I'm talking about when the viewer completely ignores the message that the publisher is trying to communicate with the cover. The exact opposite of what you're talking about. I'm talking about when they don't buy into the cover's message because the characters were hand-drawn Asians instead of photographed Americans (or whatever else).
How is the particular art style chosen for the cover not part of "the cover's message"?
You say people are ignoring the supposedly "obvious" message of the cover, because of how the characters are drawn. But "how the characters are drawn" is part of the message, even if it might convey different things to different people who come at it from different experiences.
What I mean is, take the exact example you gave: "three teenagers stand in battle-ready poses in the foreground, while the background includes a battleship and a looming, angry face". But you can't just reduce the "message" to the mere physical elements the way you're doing here.
That exact scene you describe could be drawn using the art syle of Avatar the Last Airbender. Or it could be drawn in the style of the Justice League Unlimited cartoon. Or it could also be drawn in the art style of The Powerpuff Girls. Or it could be drawn in the art style of Rick and Morty. Or (and this was the intended point of the example) it could be drawn in the stereotypical-romance-cover-art-style of the image I linked above.
That choice--even keeping the same basic components of the scene the same--will create VASTLY different impressions in the audience of what the people who see it think the intended "message" of the image is. And those different impressions will be informed, in part, by their prior experience with other media that use a similar art style as well. Cultural context is an intrinsic part of that kind of non-verbal communication, and it absolutely influences the "meaning" that people read into a work or an image.
(For example, doing your example heroes-in-front-of-a-battleship scene in a cutesy style will convey one sort of meaning to a person who grew up watching Powerpuff Girls... but it might not have even remotely the same connotations to someone who grew up watching Happy Tree Friends instead.)
In short, I maintain that choice of art style can (and should) convey meaning.

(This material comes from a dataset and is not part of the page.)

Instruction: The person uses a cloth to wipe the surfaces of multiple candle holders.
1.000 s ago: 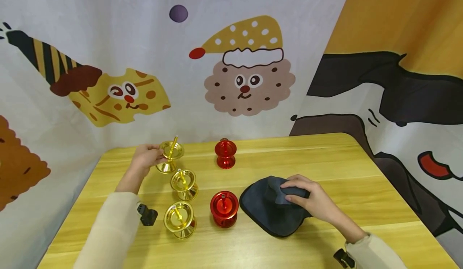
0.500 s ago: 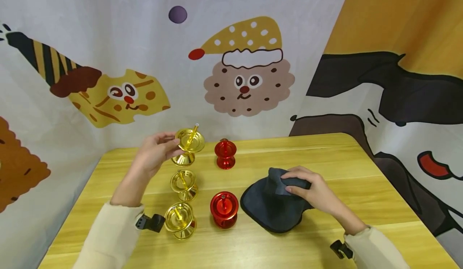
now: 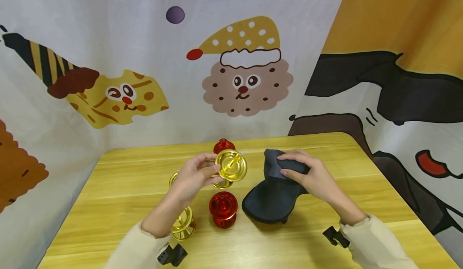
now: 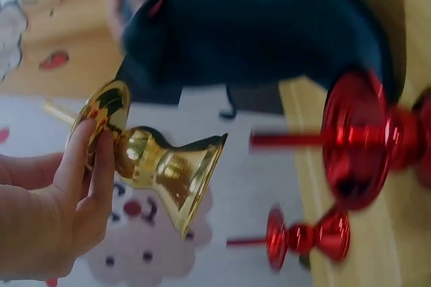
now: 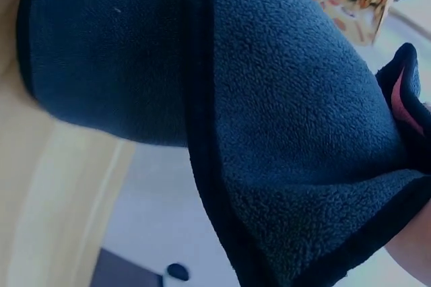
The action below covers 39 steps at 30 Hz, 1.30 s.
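Note:
My left hand [image 3: 189,178] grips a gold candle holder [image 3: 227,175] by its upper dish, a thin rod standing in the dish's middle. In the left wrist view this candle holder [image 4: 178,166] is lifted off the table and tilted, its flared foot free. My right hand [image 3: 312,174] pinches a bunched part of a dark blue-grey cloth [image 3: 269,204] with black edging. The cloth's lower part hangs down towards the table; whether it touches is unclear. Fuzzy cloth [image 5: 289,91] fills most of the right wrist view, hiding most of the right hand.
A red candle holder [image 3: 223,210] stands in front of the held one, another red one [image 3: 223,145] behind it. Two gold ones stand left: one [image 3: 184,225] partly covered by my left arm, the other [image 3: 173,178] mostly hidden. The wooden table [image 3: 119,172] meets a printed curtain [image 3: 144,32].
My left hand has lifted the gold candle holder from the back left of the table and carried it right, towards the cloth. My right hand has raised the cloth.

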### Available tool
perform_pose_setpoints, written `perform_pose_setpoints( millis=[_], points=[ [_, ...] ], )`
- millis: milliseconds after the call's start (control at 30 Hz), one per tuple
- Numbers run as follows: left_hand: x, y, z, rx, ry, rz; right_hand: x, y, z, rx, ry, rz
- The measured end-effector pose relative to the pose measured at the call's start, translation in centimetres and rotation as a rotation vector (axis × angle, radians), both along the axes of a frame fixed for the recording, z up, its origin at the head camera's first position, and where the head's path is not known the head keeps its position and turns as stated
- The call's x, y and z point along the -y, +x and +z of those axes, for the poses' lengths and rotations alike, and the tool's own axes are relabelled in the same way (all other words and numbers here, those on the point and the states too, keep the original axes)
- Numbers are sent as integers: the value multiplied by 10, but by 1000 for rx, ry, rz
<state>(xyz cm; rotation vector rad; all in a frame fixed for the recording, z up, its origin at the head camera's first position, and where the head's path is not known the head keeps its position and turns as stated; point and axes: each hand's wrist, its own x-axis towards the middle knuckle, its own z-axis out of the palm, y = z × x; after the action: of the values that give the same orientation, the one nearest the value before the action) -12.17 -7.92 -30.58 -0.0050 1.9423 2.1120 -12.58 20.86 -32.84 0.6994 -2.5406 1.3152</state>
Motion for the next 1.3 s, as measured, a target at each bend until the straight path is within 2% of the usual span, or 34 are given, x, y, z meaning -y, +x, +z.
perform_pose_setpoints(
  millis=[200, 300, 467, 700, 900, 1167, 1300],
  points=[
    [-25, 11, -10, -26, 45, -33, 17, 5, 9, -91, -19, 28],
    [-33, 15, -15, -38, 68, -52, 24, 8, 7, -124, -19, 59],
    [-41, 21, -22, -44, 101, -82, 30, 11, -1, -126, 9, 85],
    [-48, 24, -29, -74, 76, -74, 32, 12, -9, -112, 50, 119],
    [-49, 25, -31, -85, 76, -69, 32, 12, -13, -99, 20, 158],
    [-51, 24, -31, -106, 59, -83, 36, 11, -16, -134, 18, 136],
    [-52, 24, -32, -115, 67, -91, 36, 10, -20, -123, 19, 141]
  ],
)
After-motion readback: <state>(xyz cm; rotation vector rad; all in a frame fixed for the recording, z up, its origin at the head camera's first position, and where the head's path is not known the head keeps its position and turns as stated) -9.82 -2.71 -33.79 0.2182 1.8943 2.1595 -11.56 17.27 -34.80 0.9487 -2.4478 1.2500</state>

But, since that meaning is imprecise and context-sensitive, I think it's worth giving people the benefit of the doubt in situations like this.
If someone's only experience of that art style is it being used in a certain specific genre, their perspective could be as skewed as the guy who was raised on Happy Tree Friends would be as far as what the choice to use that art style "really" conveys. It doesn't necessarily mean they're racist, or being willfully ignorant. They might just be operating from a smaller reference pool than I am, and thus reading a bit more specificity into the meaning of the art style choice than actually exists. It's not like there's a hard and fast rule to this kind of interpretation, no matter how "obvious" it might seem to fans of the work who are more experienced in these waters.
Anyway, in a situation like this, I prefer giving them the benefit of the doubt, rather than condemning them in absentia.